The problem >> Copy out the listing exactly.
┌──
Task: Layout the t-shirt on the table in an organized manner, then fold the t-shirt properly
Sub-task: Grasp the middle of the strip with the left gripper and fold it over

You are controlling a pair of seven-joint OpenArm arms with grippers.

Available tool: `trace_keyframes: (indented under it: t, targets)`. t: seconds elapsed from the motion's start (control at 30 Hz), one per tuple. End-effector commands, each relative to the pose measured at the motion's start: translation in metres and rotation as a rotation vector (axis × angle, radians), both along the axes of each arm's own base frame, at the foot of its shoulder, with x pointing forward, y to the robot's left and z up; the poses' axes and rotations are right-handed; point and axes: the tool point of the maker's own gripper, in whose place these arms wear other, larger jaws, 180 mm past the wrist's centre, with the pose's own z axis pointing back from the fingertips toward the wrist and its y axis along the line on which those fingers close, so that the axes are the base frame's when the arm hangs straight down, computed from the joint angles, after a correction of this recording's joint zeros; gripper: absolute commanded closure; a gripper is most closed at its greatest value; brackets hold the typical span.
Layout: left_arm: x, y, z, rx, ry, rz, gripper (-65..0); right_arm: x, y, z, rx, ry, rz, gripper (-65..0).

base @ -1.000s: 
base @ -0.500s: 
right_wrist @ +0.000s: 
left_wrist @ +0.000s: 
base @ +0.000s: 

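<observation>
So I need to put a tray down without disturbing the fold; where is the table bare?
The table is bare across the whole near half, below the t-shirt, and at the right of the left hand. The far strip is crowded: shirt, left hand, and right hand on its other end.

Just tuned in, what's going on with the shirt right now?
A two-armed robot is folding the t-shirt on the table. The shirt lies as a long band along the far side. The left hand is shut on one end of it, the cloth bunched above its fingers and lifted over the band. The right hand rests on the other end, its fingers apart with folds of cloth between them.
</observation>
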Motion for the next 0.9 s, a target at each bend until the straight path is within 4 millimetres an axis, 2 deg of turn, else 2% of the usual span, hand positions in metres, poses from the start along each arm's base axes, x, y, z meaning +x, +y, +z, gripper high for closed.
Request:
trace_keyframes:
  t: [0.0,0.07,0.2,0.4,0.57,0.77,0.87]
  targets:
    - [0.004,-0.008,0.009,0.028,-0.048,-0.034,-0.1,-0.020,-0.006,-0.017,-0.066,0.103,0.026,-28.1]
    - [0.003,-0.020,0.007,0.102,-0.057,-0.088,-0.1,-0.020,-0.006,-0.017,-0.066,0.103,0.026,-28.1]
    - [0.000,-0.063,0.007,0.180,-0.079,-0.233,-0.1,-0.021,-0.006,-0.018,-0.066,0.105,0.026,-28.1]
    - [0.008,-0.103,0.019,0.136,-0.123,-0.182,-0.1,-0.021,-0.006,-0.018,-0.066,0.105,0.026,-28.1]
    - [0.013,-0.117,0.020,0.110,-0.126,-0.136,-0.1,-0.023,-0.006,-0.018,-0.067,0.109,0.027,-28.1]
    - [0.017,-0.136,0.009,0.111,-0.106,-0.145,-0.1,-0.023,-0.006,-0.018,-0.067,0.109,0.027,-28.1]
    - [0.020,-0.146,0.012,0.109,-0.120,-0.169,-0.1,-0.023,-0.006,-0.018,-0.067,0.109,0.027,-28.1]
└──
Task answer >>
Task: Layout the t-shirt on the table in an organized manner, then fold the t-shirt properly
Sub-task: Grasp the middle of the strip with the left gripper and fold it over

You are controlling a pair of seven-joint OpenArm arms with grippers.

Available tool: `trace_keyframes: (indented under it: t, targets)`. t: seconds elapsed from the motion's start (control at 30 Hz), one per tuple. End-effector commands, each relative to the pose measured at the motion's start: translation in metres and rotation as a rotation vector (axis × angle, radians), both along the axes of each arm's own base frame, at the foot of its shoulder, with x pointing forward, y to the robot's left and z up; the poses' axes and rotations are right-handed; point and axes: the tool point of the maker's own gripper, in whose place these arms wear other, larger jaws, 180 mm past the wrist's centre, with the pose's own z axis pointing back from the fingertips toward the wrist and its y axis along the line on which those fingers close, so that the axes are the base frame's when the arm hangs straight down, computed from the joint angles, after a correction of this recording's joint zeros; gripper: absolute commanded closure; a gripper is most closed at its greatest value; brackets hold the typical span.
Layout: left_arm: x, y, z, rx, ry, rz, gripper (-65..0); right_arm: x, y, z, rx, ry, rz, gripper (-65..0).

base @ -1.000s: 
base @ -0.500s: 
right_wrist @ +0.000s: 
left_wrist @ +0.000s: 
base @ +0.000s: 

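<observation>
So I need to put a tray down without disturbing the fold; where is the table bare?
The table is bare across the whole near half, below the t-shirt, and at the right of the left hand. The far strip is crowded: shirt, left hand, and right hand on its other end.

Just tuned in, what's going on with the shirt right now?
A two-armed robot is folding the t-shirt on the table. The shirt lies as a long band along the far side. The left hand is shut on one end of it, the cloth bunched above its fingers and lifted over the band. The right hand rests on the other end, its fingers apart with folds of cloth between them.
</observation>
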Motion for the next 0.9 s, a target at each bend until the straight path is within 4 millimetres an axis, 2 deg of turn, else 2% of the usual span, hand positions in metres, poses from the start along each arm's base axes, x, y, z meaning +x, +y, +z, gripper high for closed.
Request:
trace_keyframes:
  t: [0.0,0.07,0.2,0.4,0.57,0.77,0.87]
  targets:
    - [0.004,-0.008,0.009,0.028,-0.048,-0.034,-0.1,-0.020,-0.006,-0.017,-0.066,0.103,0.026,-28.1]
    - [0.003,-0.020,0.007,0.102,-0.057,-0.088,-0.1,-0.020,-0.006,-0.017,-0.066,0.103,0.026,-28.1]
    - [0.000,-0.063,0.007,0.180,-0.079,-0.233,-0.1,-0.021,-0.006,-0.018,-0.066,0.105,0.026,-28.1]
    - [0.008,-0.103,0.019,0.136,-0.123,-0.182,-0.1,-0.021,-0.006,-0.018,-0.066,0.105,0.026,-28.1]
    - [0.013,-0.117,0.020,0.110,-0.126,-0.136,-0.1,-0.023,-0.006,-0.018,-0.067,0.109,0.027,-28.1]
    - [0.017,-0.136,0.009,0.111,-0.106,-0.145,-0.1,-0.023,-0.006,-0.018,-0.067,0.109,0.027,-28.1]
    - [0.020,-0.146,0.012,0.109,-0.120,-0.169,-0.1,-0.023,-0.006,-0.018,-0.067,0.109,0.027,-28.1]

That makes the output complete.